Saturday, February 7, 2015

Voluntary and Consensual

I have been watching a couple of seemingly unrelated online conversations, and found a common thread: an assumption that seems to run through them all - an assumption that I don't share.

The assumption seems to be, more or less, that consent is a binary situation; that people either agree to something, or they object to it; that the absence of consent is the only thing that makes an arrangement unjust; and that when all parties agree to something, the agreement is thereby rendered just, moral, and ethical.

I would say, on the contrary, that consent is only one element of justice (and a sometimes-dispensable one at that); that consent furthermore is not binary, but in fact runs along a spectrum from vigorous objection, through grudging acceptance, indifference, and favorable approval, all the way on to enthusiastic agreement; and that consent is not simply a matter of free agents making deals on neutral ground in a free marketplace, but is actually entirely dependent on context, relationships, and leverage in negotiations. (Theodore Seeber illustrates the role of leverage in negotiations in his post on leonine contracts.)

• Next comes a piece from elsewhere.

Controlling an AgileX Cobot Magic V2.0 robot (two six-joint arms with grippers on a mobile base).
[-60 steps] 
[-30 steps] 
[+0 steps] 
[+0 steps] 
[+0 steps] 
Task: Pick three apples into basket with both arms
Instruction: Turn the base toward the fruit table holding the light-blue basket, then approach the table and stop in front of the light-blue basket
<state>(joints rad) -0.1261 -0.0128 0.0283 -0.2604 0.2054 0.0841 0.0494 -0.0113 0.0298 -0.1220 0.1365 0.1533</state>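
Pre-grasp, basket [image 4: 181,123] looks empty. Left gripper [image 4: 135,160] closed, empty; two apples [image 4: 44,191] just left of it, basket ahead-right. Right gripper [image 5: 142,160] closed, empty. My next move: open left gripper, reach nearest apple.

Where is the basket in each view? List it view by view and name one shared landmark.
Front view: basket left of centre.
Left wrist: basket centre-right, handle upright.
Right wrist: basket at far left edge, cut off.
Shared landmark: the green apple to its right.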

Both conservatives and liberals get this, if you engage them on the right topic. Conservatives generally understand it as it relates to sex, and liberals understand it as it relates to commerce. A conservative would agree that two married adults who meet and have an affair are committing an injustice against their families, and that a man who "picks up" a recently-dumped woman in a bar and takes her home for a "consensual" one night stand is exploiting her emotional vulnerability and intoxication. A liberal would agree that desperately poor people who pick lettuce or flip burgers for subsistence wages may be "consenting" to the arrangement, but that doesn't mean their employers aren't exploiting them.

The key here, for people who are accustomed to fetishize the Commercial economic relationship to the exclusion of all others, is to realize that Commerce bleeds over into War on one side (and to the extent that it does, leverage becomes increasingly important in commercial interactions) and into Friendship on the other (and to the extent that it does, mutual loyalty and obligation become increasingly important.)